5. To assign an IP address to the interface, enter the following,
   where X is the interface number for the device:

   # ifconfig iceX <IP_address>

6. Verify that the interface works. Enter the following, where <IP_address>
   is the IP address for another machine on the same subnet as the interface
   that is being tested:

   # ping <IP_address>

7. If you want the driver to load automatically when the system is booted:

   # cd ice-x.x.x/src
   # make
   # make install

NOTE: It's important to do make install so that the driver loads the DDP
package automatically.

Edit /boot/loader.conf, and add the following line:
   if_ice_load="YES"

Edit /etc/rc.conf, and create the appropriate ifconfig_iceX entry:

   ifconfig_iceX="<ifconfig_settings>"

Example usage:
   ifconfig_ice0="inet 192.168.10.1 netmask 255.255.255.0"

    NOTE: For assistance, see the ifconfig man page.


Configuration and Tuning
========================

Important System Configuration Changes
--------------------------------------
- Change the file /etc/sysctl.conf, and add the line:

  hw.intr_storm_threshold: 0 (the default is 1000)

- Best throughput results are seen with a large MTU; use 9706 if possible.
  The default number of descriptors per ring is 1024. Increasing this may
  improve performance, depending on your use case.
- If you have a choice, run on a 64-bit OS rather than a 32-bit OS.


Configuring for iflib
---------------------
Iflib is a common framework for network interface drivers for FreeBSD that uses
a shared set of sysctl names. The iflib driver works best in FreeBSD 11.3 and
later.

See the iflib man page for more information.


Dynamic Device Personalization
------------------------------
Dynamic Device Personalization (DDP) allows you to change the packet processing
pipeline of a device by applying a profile package to the device at runtime.
Profiles can be used to, for example, add support for new protocols, change
existing protocols, or change default settings. DDP profiles can also be rolled
back without rebooting the system.

The ice driver automatically installs the default DDP package file during
driver installation. NOTE: It's important to do 'make install' during initial
ice driver installation so that the driver loads the DDP package automatically.

The DDP package loads during device initialization. The driver looks for the
ice_ddp module and checks that it contains a valid DDP package file.

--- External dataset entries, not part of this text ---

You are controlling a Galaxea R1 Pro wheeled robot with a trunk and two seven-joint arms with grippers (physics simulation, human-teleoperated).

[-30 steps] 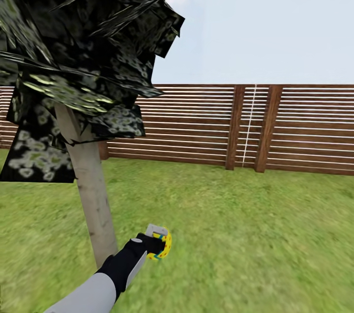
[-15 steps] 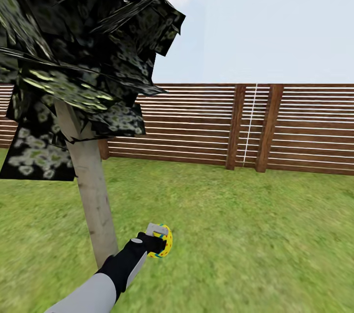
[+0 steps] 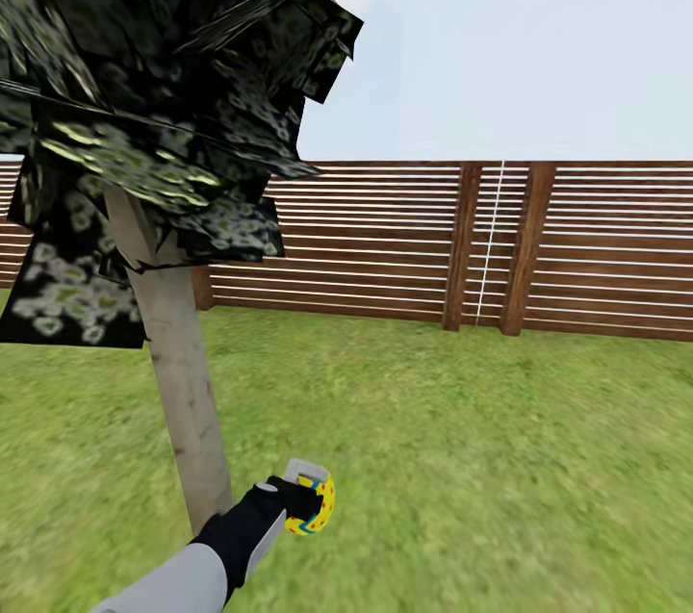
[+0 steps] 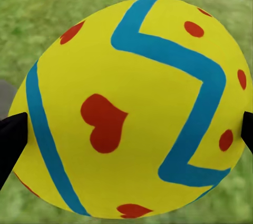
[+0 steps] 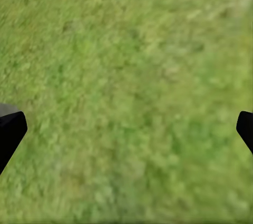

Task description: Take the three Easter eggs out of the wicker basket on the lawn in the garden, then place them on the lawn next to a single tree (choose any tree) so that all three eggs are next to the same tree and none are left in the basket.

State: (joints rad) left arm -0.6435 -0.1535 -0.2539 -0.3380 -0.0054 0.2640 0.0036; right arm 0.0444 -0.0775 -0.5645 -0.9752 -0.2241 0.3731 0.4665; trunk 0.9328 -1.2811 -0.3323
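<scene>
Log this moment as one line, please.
left gripper: shut on Easter egg | beside tree trunk, above lawn | right gripper: open, empty

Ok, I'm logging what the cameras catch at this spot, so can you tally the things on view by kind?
Easter eggs: 1, the egg held in the left gripper
Trees: 1, the tree beside that gripper
Fences: 1, the fence behind the lawn
Grippers: 2, counting the right gripper, open over grass
Total: 5

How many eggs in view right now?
1. The Easter egg is clamped in the left gripper, held above the lawn just right of the tree trunk.
</scene>
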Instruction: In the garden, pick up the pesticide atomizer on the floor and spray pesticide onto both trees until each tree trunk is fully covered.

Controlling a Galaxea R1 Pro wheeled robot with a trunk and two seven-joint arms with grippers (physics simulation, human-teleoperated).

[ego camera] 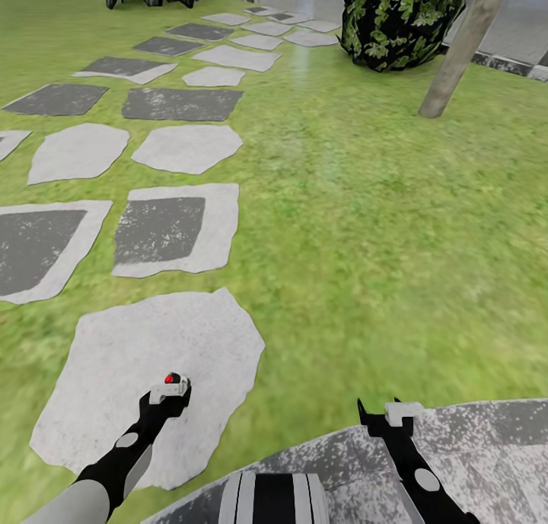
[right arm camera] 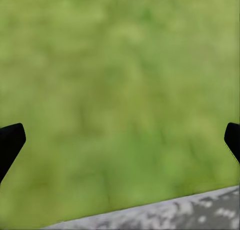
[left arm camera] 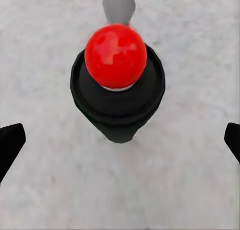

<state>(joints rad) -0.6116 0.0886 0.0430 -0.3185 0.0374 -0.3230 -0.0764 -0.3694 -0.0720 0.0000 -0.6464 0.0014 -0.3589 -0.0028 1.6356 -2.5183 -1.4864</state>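
Atomizer (left arm camera: 118,84) is standing upright on a pale slab (ego camera: 114,357), ungrasped, left gripper (ego camera: 172,391) hovering directly above with fingers (left arm camera: 10,145) spread wide; right gripper (ego camera: 387,417) is idling released over grass (right arm camera: 120,79); pickup and both trunks are remaining.

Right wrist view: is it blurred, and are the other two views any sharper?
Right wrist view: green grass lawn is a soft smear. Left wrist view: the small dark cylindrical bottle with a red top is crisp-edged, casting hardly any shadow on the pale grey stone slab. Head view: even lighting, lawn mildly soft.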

If the driver is unable to load the DDP package, the device will enter Safe
Mode. Safe Mode disables advanced and performance features and supports only
basic traffic and minimal functionality, such as updating the NVM or
downloading a new driver or DDP package. Safe Mode only applies to the affected
physical function and does not impact any other PFs. See the "Intel(R) Ethernet
Adapters and Devices User Guide" for more details on DDP and Safe Mode.

NOTES:
- If you encounter issues with the DDP package file, you may need to download
an updated driver or ice_ddp module. See the log messages for more information.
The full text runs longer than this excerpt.